Kare Schultz -- President and Chief Executive Officer

Sure. So let me just comment on AJOVY first, around the growth in that. So if you look at this market I think that everybody would see now that the demand has been significantly higher than expected and the growth in that has been more challenging I guess or deeper than one would expect. I mentioned 20% to 30% before, that was early on. The market has been quite volatile and I think it's going to be probably north of 40% from any of the players if probably where we are headed, but I do think that things will start to stabilize.

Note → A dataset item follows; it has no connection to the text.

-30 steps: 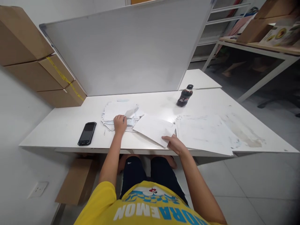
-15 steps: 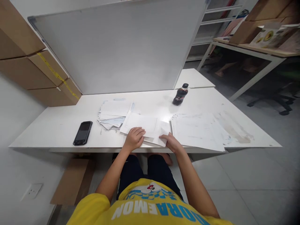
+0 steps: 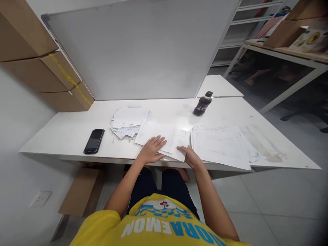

As we had conversations with many of the payers, many of them have said that the value now and the net price of these medication is to the point where as we get to a 2020 marketplace that it will be probably not uncommon to see all three products available on the formulary. So we continue to work through that. We have about two-thirds, about 67% of our patients currently covered with some form of insurance reimbursement. We ended last year with about 20% of our scripts getting reimbursement and that number is now up to 50%, and that continues decline and should converge as we get further along in the year with what our overall coverage is. So I think that's probably where we're headed on the growth and that's probably going to settle out north of 40% somewhere, I don't really want to comment any more than that, but we'll see where it goes.

As far as Forteo goes and how that products will form. I think that there are -- there is us and there is at least one other that we are aware of. We don't have exclusivity on it but we believe from our own intelligence that we will probably be first in market. How long we'll maintain that first in market position, I'm not quite sure, but it's not an easy -- it's not an easy product. So it's one of the more difficult and challenging one. So hopefully we'll have a decent runway with it where we're either alone or with one maybe just two other entrants for a while.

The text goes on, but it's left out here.